Chernoff Face Tutorial on Flowing Data

September 20, 2010

If you’ve read Blindsight, then you have come across Chernoff faces.

I recently spotted a tutorial on Flowing Data for using Chernoff faces with R.


Realtime Datamining Of Location Data

March 16, 2010

All the recent coverage of PleaseRobMe.com has focused on one particular idea of what can be done with realtime datamining of location data. (And how long until we see mashups combining PleaseRobMe.com with social cataloging sites such as LibraryThing?)

Where My Ladies At? (link goes to John Bollozos’ descriptive writeup) is another such site – it mines data from apps such as FourSquare and Gowalla and compares it against a database of female names in order to identify places where lots of females are at a given moment. I’m really at a loss to say more about it.

See also Jim Bumgardner’s “Mayor Of The North Pole” for a perspective on forging location data.

[Tip o' the hat to Dan G for the Where My Ladies At? pointer.]


Another Profile Of Demand Media

March 16, 2010

Five months after the Wired article, Time Magazine has a recent profile of Demand Media.

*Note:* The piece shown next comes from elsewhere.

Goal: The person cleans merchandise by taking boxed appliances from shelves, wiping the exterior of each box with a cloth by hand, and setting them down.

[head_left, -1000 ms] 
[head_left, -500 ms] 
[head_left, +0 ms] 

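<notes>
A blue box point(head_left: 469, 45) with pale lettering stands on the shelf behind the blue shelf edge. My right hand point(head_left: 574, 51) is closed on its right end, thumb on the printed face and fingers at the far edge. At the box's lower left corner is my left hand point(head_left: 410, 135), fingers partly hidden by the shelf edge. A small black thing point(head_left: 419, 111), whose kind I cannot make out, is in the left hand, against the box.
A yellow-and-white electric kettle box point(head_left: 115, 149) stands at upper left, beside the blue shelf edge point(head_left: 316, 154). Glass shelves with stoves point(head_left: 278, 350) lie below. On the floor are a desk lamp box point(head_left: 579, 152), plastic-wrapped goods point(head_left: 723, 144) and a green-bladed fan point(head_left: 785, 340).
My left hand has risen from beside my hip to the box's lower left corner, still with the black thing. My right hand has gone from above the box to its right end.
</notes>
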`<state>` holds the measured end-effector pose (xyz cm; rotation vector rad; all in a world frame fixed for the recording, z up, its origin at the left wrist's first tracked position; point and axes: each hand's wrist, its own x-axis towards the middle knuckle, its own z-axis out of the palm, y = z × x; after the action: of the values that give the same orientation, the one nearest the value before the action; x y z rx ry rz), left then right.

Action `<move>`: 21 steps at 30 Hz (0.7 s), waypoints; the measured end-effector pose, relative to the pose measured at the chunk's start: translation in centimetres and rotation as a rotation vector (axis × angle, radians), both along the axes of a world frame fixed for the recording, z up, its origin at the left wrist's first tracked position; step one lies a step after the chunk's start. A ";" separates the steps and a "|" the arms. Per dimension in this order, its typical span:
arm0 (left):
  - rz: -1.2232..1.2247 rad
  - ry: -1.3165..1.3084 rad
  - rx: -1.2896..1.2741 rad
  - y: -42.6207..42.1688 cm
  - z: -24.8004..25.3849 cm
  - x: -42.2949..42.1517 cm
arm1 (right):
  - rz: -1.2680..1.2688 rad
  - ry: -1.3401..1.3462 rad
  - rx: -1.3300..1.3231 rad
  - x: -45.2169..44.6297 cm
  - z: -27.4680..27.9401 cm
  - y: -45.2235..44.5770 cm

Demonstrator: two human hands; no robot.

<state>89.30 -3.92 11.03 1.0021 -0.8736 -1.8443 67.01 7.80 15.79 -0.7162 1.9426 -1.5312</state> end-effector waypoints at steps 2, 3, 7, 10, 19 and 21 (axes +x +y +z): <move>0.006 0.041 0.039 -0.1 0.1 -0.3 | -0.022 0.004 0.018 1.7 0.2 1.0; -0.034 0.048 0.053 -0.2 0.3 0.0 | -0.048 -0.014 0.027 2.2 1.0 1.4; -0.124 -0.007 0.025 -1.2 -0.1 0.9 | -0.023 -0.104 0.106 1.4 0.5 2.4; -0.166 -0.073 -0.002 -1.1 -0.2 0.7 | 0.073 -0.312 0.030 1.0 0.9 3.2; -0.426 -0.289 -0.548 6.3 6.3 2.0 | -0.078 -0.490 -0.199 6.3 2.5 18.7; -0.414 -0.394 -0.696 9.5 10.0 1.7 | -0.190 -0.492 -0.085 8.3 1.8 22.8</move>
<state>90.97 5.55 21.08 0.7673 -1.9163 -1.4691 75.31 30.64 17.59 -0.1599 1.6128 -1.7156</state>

The article is short and doesn’t have much additional data compared to the Wired article. However, the author submitted approximately 20 articles to Demand, and did some experimenting such as including factual errors to see if they would be caught.


Datamining Facebook

February 9, 2010

Just a quick post of two links about datamining Facebook:

Pete’s divisions of the US are interesting to consider.

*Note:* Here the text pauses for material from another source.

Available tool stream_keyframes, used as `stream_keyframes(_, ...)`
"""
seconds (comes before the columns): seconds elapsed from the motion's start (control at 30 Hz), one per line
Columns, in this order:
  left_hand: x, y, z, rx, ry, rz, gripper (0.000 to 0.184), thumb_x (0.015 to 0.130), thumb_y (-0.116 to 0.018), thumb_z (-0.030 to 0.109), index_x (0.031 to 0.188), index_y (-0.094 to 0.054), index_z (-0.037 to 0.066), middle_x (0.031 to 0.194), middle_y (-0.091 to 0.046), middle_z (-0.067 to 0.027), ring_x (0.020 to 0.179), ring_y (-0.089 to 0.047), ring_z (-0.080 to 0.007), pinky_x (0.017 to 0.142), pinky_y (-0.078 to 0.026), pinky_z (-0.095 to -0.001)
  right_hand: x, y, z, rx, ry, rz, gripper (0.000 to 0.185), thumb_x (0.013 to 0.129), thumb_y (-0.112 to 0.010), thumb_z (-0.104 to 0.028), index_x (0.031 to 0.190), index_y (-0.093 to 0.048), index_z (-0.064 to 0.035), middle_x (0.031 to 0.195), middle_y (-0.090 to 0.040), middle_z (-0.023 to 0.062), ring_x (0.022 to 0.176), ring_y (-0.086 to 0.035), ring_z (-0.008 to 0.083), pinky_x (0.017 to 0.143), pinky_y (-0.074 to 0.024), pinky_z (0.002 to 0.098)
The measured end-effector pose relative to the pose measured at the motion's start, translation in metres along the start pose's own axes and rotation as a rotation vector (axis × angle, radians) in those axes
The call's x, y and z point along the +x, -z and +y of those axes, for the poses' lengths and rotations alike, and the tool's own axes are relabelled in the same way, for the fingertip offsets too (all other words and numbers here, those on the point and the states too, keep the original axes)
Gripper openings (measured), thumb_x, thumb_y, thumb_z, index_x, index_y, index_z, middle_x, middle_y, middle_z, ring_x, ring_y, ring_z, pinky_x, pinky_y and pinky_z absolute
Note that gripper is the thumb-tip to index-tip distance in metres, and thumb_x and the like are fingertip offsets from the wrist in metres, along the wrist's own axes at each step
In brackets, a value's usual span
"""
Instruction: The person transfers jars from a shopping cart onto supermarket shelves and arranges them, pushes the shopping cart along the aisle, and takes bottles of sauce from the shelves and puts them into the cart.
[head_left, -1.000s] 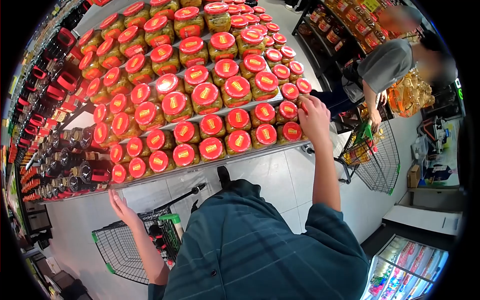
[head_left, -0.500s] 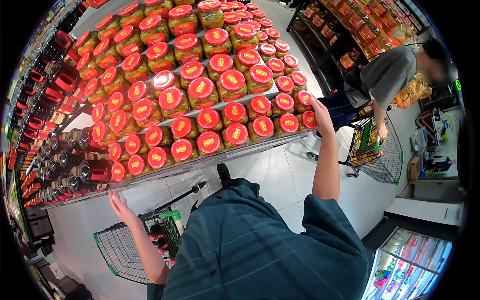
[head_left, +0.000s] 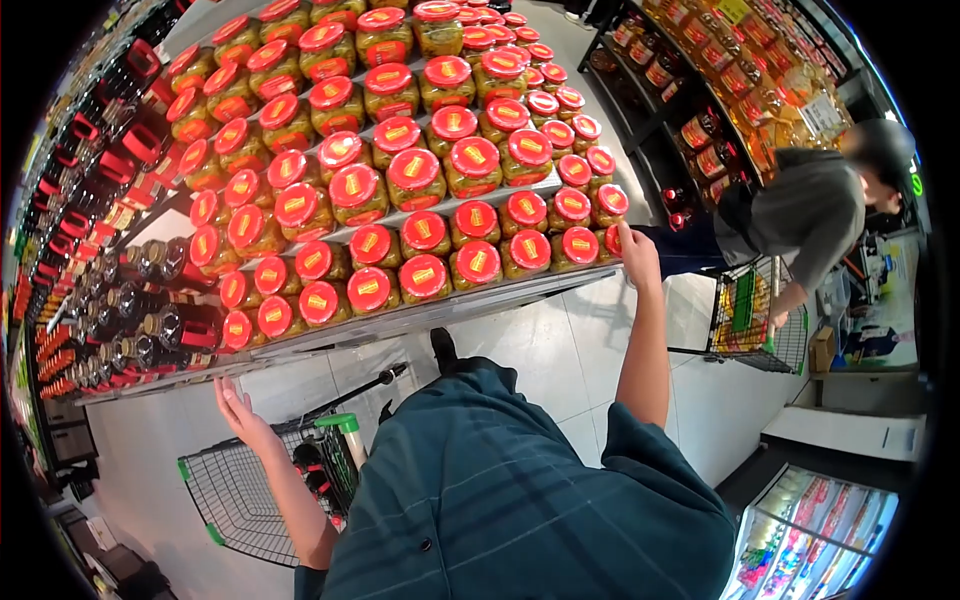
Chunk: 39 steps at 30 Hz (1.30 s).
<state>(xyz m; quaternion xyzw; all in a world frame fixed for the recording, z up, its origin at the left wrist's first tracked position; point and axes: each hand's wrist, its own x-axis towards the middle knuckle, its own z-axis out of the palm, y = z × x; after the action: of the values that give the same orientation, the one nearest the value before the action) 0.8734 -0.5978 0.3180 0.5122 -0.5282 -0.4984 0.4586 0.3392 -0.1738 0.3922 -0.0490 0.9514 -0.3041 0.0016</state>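
Note:
Rows of glass jars of pickled vegetables (head_left: pixel 424 279) with red lids fill a stepped display in front of me. At its front right corner, my right hand (head_left: pixel 641 262) is closed against the side of a red-lidded jar (head_left: pixel 613 240) and partly covers it. My left hand (head_left: pixel 246 417) is held out low on the left, below the display's front edge and above a shopping cart (head_left: pixel 245 490). Its fingers are stretched out and nothing is in them.
Dark bottles with red labels (head_left: pixel 185 333) crowd the left end of the display. Bottles lie inside the cart beside me. On the right, a person in a grey shirt (head_left: pixel 800 205) stands with another cart (head_left: pixel 750 310). Shelves of oil bottles (head_left: pixel 735 75) and a lit cooler (head_left: pixel 815 530) stand beyond.
My right hand has moved inward from beside the corner jar onto it. My left hand has hardly moved. The person on the right has shifted slightly right and down, along with the cart.

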Motion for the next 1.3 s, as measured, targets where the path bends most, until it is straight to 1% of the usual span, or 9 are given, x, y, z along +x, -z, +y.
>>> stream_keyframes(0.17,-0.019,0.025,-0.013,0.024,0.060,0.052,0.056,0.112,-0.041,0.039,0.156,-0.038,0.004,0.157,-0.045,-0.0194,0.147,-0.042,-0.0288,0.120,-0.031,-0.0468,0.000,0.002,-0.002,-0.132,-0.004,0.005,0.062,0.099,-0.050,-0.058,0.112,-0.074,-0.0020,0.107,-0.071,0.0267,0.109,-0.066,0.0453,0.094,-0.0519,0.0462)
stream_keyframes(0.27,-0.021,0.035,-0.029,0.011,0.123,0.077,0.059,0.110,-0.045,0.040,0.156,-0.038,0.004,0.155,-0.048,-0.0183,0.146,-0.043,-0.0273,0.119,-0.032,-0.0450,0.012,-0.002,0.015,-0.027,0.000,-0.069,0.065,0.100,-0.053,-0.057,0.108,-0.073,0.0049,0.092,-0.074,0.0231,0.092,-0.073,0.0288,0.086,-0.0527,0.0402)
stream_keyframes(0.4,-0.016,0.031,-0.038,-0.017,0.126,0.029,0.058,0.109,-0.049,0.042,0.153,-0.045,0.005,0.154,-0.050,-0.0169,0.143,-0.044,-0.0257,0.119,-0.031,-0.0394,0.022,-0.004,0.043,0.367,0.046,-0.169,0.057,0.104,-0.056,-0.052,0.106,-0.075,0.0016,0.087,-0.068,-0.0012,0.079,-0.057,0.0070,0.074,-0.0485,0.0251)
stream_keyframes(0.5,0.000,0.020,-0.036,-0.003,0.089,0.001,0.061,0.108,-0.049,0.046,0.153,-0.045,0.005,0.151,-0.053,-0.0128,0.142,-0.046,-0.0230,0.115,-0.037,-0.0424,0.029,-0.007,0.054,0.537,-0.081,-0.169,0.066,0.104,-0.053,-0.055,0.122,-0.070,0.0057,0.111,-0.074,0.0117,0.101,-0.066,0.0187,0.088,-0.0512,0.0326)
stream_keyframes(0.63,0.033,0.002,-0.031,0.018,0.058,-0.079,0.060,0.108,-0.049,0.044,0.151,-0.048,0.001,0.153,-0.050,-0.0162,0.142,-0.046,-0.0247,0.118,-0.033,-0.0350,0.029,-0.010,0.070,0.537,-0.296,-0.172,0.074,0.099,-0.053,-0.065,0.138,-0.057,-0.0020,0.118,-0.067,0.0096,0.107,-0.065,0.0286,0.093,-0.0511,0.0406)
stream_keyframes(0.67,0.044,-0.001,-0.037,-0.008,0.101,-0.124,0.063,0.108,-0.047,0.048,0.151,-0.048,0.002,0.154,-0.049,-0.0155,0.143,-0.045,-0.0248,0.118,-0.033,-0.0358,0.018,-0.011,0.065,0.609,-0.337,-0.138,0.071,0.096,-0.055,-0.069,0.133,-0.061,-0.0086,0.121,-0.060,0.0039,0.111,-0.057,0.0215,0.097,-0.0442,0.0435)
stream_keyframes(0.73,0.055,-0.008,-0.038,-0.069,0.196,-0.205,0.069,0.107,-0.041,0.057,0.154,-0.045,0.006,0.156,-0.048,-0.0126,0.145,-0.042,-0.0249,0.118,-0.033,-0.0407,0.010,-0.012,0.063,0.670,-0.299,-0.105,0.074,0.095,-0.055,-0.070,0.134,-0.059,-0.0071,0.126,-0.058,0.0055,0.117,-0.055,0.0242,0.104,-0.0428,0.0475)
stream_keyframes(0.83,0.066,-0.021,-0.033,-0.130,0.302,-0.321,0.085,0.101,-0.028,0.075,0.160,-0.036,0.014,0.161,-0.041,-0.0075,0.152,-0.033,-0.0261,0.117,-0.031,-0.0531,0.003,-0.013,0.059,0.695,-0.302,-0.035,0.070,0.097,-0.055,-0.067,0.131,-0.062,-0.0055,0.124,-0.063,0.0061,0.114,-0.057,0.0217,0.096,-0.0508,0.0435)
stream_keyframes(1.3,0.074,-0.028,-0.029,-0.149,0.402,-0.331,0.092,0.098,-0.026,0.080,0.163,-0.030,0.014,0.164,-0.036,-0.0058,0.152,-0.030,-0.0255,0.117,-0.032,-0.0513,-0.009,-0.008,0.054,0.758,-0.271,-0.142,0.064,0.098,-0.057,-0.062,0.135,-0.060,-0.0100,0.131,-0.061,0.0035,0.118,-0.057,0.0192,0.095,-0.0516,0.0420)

(I haven’t read all the commentary yet, but it’s clear that Mr. Warden is needing some pop culture data to help him understand why Ashley is a popular name in the South and why Twilight is popular in Utah. I think the answers are fairly self-evident.)


Datamining The Government

February 3, 2010

The article is a bit old now (June 2009), but Wired had an interesting interview with Vivek Kundra about Data.gov. This is the usual Web 2.0 pitch about making data transparent and available and hoping that crowdsourcing will magically create useful things.

I will however admit to having been intrigued by the concept of one of the apps mentioned in the article:

In DC, someone combined several of the data sets released by local government—maps, liquor license info, crime statistics—into an app called Stumble Safely, which shows users the safest way to walk home when drunk.

Now someone just needs to mash it up with some augmented reality software or turn-by-turn GPS directions (“Turn left at the next corner. Stagger 2 blocks east. Try not to walk into that telephone pole.”).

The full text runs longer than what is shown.